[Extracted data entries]
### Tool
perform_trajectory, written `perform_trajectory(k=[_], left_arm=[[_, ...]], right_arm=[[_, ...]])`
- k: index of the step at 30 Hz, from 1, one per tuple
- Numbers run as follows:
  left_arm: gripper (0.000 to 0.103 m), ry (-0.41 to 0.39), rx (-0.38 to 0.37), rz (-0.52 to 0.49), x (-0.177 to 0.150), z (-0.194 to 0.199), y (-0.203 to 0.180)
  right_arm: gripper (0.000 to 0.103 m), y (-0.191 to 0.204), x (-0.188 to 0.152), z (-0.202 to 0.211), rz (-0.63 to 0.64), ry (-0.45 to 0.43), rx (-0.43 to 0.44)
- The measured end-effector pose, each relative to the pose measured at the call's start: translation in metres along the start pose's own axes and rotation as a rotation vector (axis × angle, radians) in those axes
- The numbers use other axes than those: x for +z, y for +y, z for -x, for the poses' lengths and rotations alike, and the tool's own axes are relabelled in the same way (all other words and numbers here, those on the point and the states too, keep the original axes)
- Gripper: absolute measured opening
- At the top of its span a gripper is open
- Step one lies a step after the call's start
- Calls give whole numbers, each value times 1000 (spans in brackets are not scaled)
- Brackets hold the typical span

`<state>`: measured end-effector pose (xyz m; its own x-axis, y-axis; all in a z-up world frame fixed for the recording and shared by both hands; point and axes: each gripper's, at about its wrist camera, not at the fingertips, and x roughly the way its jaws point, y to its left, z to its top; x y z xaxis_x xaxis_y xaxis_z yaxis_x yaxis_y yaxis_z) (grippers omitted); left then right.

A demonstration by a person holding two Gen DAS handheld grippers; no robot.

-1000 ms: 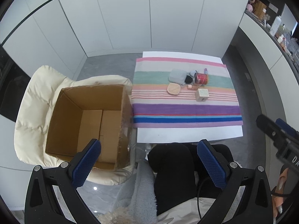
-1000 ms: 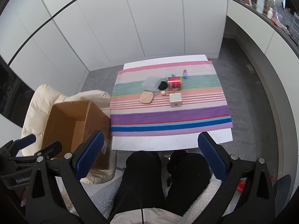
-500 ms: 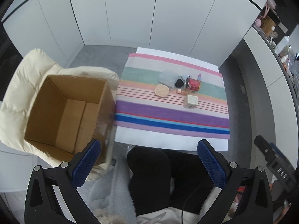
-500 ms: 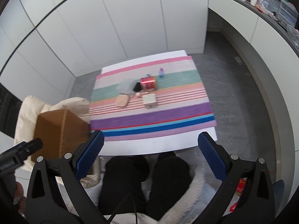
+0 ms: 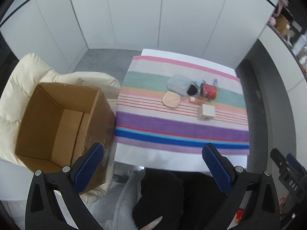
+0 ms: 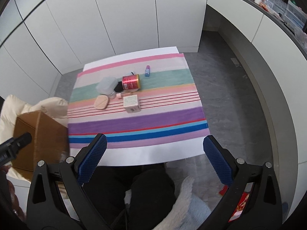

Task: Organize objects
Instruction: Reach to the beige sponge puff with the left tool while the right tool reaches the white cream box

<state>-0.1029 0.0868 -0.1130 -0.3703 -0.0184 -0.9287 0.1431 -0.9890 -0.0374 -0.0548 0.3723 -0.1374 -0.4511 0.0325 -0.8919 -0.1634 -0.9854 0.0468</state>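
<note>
- Standing at the far left, an open cardboard box rests on a cream padded chair just beside the table; nothing shows inside it, and it is judged the likely place for the items.
- Left gripper hangs above the near table edge, jaws spread wide and holding nothing.
- Striped cloth covers most of the white table; every loose item sits in one cluster toward its far side.
- Leftmost in the cluster: a clear plastic tub, judged light and thin-walled, best pinched across its short sides without squeezing hard.
- Tan puff lies flat just in front of the tub; judged soft and low, so it needs a pinch at the edge.
- Small black item, between tub and can, is too indistinct to identify.
- Red can lies on its side; judged stiff, smooth and liable to roll, so grip across the body.
- White carton, nearest the viewer, is judged light and crushable; take it by opposite flat faces.
- Small blue bottle lies apart to the right; judged slippery and thin.
- Right gripper is likewise spread wide and empty, well short of the cluster.
</note>
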Motion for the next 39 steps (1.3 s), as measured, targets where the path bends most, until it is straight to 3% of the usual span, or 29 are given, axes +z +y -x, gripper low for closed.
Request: perform_trajectory(k=[5, 9, 11, 17, 23, 29, 32, 34, 36, 39], left_arm=[[102, 40, -28, 48, 12, -53, 7], [102, 51, -39, 45, 19, -100, 8], [102, 64, -61, 51, 22, -122, 10], [98, 117, -108, 42, 34, -196, 5], [97, 164, -157, -7, 54, -258, -13], [94, 194, -153, -60, 71, -307, -34], [94, 203, -156, -75, 73, -323, -43], [94, 204, -169, -82, 75, -330, -51], [95, 201, -179, -98, 77, -336, -59], [88, 139, -118, -149, 83, -341, -73]], right_arm=[[102, 2, 3, -55, 39, -23, -58], [102, 7, 4, -105, 99, -68, -177], [102, 9, 4, -128, 123, -81, -149], [102, 23, 12, -199, 136, 13, 26], [102, 47, 25, -258, 60, 51, 155], [92, 73, 33, -303, 76, 82, 122], [83, 80, 33, -313, 95, 78, 80], [66, 83, 32, -317, 107, 82, 78], [56, 85, 30, -322, 125, 95, 90], [55, 83, 27, -319, 146, 80, 68]])
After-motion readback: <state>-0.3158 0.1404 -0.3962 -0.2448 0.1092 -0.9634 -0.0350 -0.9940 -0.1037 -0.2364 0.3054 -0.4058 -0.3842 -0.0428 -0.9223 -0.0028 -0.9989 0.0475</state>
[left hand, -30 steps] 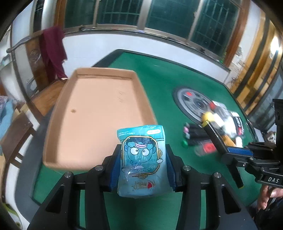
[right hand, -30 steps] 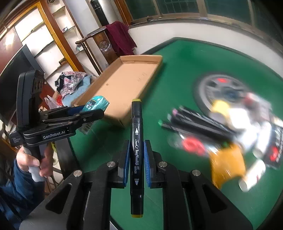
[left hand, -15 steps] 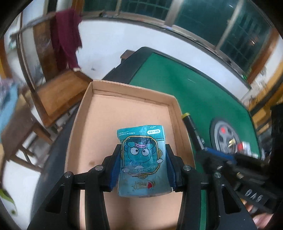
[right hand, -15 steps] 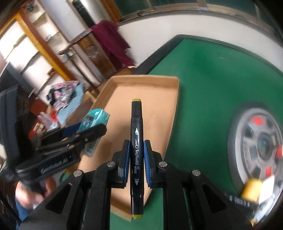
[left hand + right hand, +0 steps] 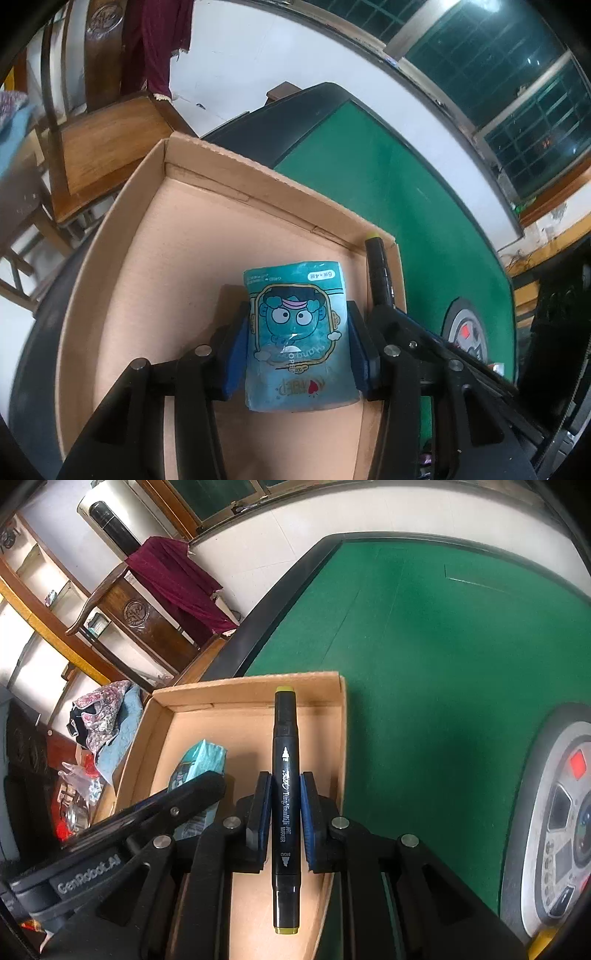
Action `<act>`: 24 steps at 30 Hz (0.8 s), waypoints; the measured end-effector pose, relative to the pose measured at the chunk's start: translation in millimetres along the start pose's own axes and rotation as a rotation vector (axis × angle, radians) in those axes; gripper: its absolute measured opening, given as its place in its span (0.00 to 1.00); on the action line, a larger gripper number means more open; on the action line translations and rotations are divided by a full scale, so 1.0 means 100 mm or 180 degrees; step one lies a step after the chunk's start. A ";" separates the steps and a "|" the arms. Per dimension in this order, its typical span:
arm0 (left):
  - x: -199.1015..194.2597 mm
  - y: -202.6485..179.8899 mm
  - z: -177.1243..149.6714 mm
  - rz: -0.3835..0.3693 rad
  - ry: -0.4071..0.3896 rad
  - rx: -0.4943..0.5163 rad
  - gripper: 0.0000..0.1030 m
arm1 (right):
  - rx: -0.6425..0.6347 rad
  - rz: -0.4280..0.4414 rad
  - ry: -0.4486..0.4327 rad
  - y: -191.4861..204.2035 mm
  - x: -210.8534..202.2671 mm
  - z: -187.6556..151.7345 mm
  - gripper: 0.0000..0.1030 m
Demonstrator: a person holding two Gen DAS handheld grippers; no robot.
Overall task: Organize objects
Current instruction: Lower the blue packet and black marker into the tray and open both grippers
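Cardboard tray fills the lower half of both views, sitting at the corner of the green felt table, and both grippers are over it right now. Left gripper has its blue pads pressed on the sides of a teal snack packet with a cartoon face, jaws partly apart to fit its width, packet upright between them above the bare tray floor. Right gripper is clamped tight on a black art marker with yellow-green end caps, gripped near its middle, the barrel running straight out along the fingers over the right-hand side of the tray. From the left view that marker pokes up just beside the tray's right wall, very close to the packet. From the right view the left gripper crosses in from the lower left with the packet edge-on.

Around them: a grey round panel with red and dark buttons set in the felt at right, a wooden chair beyond the tray, a maroon cloth draped over carved dark furniture, a heap of patterned fabric off the table's left.
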State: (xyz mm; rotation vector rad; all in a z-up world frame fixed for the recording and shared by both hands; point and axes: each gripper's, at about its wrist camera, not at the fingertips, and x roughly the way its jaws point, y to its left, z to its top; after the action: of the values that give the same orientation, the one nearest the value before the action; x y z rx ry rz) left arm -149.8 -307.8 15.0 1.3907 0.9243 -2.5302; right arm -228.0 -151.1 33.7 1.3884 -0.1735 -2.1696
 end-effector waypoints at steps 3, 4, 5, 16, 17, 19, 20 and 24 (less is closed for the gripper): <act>0.03 0.06 0.00 -0.0073 0.0012 -0.0060 0.41 | 0.0008 0.0004 -0.0003 0.01 0.04 0.03 0.12; 0.03 0.07 0.00 -0.0092 -0.0025 -0.0069 0.41 | 0.0014 -0.0001 -0.0021 0.01 0.05 0.05 0.12; 0.03 0.09 0.01 -0.0097 -0.0040 -0.0078 0.41 | 0.0021 -0.0008 -0.0031 0.00 0.06 0.06 0.12; 0.03 0.08 -0.02 -0.0292 0.0048 -0.0114 0.45 | 0.0136 0.0071 -0.0054 -0.10 0.02 0.08 0.13; 0.01 0.08 -0.03 -0.0287 0.0062 -0.0119 0.45 | 0.0133 0.0077 -0.0068 -0.10 -0.02 0.07 0.13; -0.06 0.04 -0.05 -0.0350 0.0060 -0.0086 0.45 | 0.0136 0.0127 -0.0118 -0.12 -0.15 0.04 0.13; -0.09 0.03 -0.05 -0.0362 0.0044 -0.0056 0.45 | 0.0124 0.0139 -0.0148 -0.12 -0.22 0.02 0.13; -0.30 -0.18 -0.19 -0.0383 -0.0048 0.0231 0.45 | 0.0059 0.0219 -0.0202 -0.19 -0.55 -0.16 0.13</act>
State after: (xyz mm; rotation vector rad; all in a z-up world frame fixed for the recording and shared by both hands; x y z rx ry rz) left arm -125.5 -288.0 39.3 1.3727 0.9500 -2.6837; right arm -204.1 -104.5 63.2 1.3053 -0.2619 -2.1613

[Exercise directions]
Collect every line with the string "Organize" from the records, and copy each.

[Problem solution]
Task: Organize objects
Overall task: Organize objects

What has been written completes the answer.